Date & Time
Monday, Dec 03, 2018 4:00 PM
Electrical Engineering, School of Engineering & Applied Science
Dean's Office, PACCAR 211
Event Type & Tags
About This Event
Dr. Pratt will present an overview of research conducted by his group at the University of Notre Dame. The research makes use of radio frequency signals such as WiFi for applications that include communications, radar, and non-contact sensing. Gonzaga students may be interested to attend the talk to learn of opportunities for (1) graduate studies (doctorate research) in Dr. Pratt's research group at Notre Dame, and/or (2) to learn about summer research opportunities via the NSF REU program (mainly for juniors) to participate in a research project in Dr. Pratt's research group over a 10 week period. Dr. Pratt will describe the core technology leveraged in his research and will then describe several applications of the technology as well as equipment/resources available for the research. While familiarity with radio frequency applications (e.g., radios, WiFi, etc) would be helpful, those without this background will nevertheless be able to appreciate the essence of research being pursued by Dr. Pratt's research group.
About the research:
Multi-port radio frequency (RF) systems are becoming more popular due to the increased capabilities that such systems realize. Dr. Pratt's research involves multi-port coherent RF systems that exploit multipath propagation behavior for applications such as radar, communications, and sensing. A key propagation phenomenon that his research group leverages is termed polarization dispersion, which is an inherent feature of signals passing through multipath channels. Dr. Pratt will present the basic theory behind the technology, discuss corresponding architectures and then provide examples of hardware systems used to implement these architectures, each with varying degrees of capabilities and limitations. A number of applications will also be described, including signal authentication, polarization-based modulated communications techniques, and vibration characterizations. In each case, experimental results will be used to illustrate technical principles.
About Dr. Thomas Pratt
Dr. Pratt is a Research Professor in the Department of Electrical Engineering at the University of Notre Dame. He joined the Notre Dame faculty in July 2008 after 23 years as a research engineer at Georgia Tech Research Institute (GTRI). He received his Bachelor of Science degree in Electrical Engineering (EE) in 1985 at the University of Notre Dame, and his Masters and Ph.D. degrees in EE from the Georgia Institute of Technology in 1989 and 1999, respectively. His research revolves around multi-port radio frequency systems, especially physical layer issues that exploit propagation phenomena in multi-port systems. Principle applications include radar, wireless communications, and remote sensing.
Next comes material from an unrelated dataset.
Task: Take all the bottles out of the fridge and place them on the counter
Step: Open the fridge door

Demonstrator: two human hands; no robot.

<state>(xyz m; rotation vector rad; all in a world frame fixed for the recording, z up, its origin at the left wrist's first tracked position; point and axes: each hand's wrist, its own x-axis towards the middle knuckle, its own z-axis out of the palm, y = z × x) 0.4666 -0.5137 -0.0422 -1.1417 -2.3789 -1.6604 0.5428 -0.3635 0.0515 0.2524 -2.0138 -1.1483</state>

He is a senior member of the IEEE and currently serves as an editor for the IEEE Transactions on Wireless Communications. He is a co-recipient of the 2012 IEEE VTC Neal Shepherd Best Propagation Paper award, and was co-author on a paper acknowledged by an IEEE historian to be one of the most popular papers of the decade. He was co-author on a best session paper at the Resilience 2018 conference as well an ICT2008 best paper, and was author on a MILCOM’11 paper acknowledged as the best paper in the “DARPA Breakthrough Technologies” session. He has served as a subject matter expert in a Spectrum Expert Panel to support development of the Air Force 2030 strategic plan, and has been invited to serve as a subject matter expert at the Spectrum Access Research & Development Program TIM to inform future DOD spectrum R&D endeavors.
Dr. Pratt is author or co-author of 65 major research reports, 28 journal papers, and 52 refereed conference papers. He holds 6 patents and has five patents pending. Since 2010, he has garnered over $10M in research and equipment funding for his research group, and anticipates another $1.3M in the last quarter of 2018. He has supervised the build-up of multiple testbed and demonstration systems, including for wideband interference suppression, MIMO channel sounding, adaptive space-polarization MIMO communications, full-polarization radar, physical layer-based signal authentication, full-polarization non-contact sensing, and polarization-modulated communications. He has also acquired and supervised the build-up of a pair of world-class mobile field research vehicles to support wireless research and has acquired a $1M coherent MIMO system, a $350K target emulation system, a collection of USRP software defined radio systems, and two tethered drone systems, all that can be controlled from within the field research vehicles. His research reaches across multiple disciplines, including radar, electronic warfare, wireless communications, remote sensing, optical fiber communications, power-line communications, vibrometry, geolocation, civil, aerospace, hydrology and atmospheric sciences, and medical science. Two start-up companies have licensed technology developed in Dr. Pratt’s research group, and he enthusiastically collaborates with EigenWireless in the advancement of polarization-related technologies.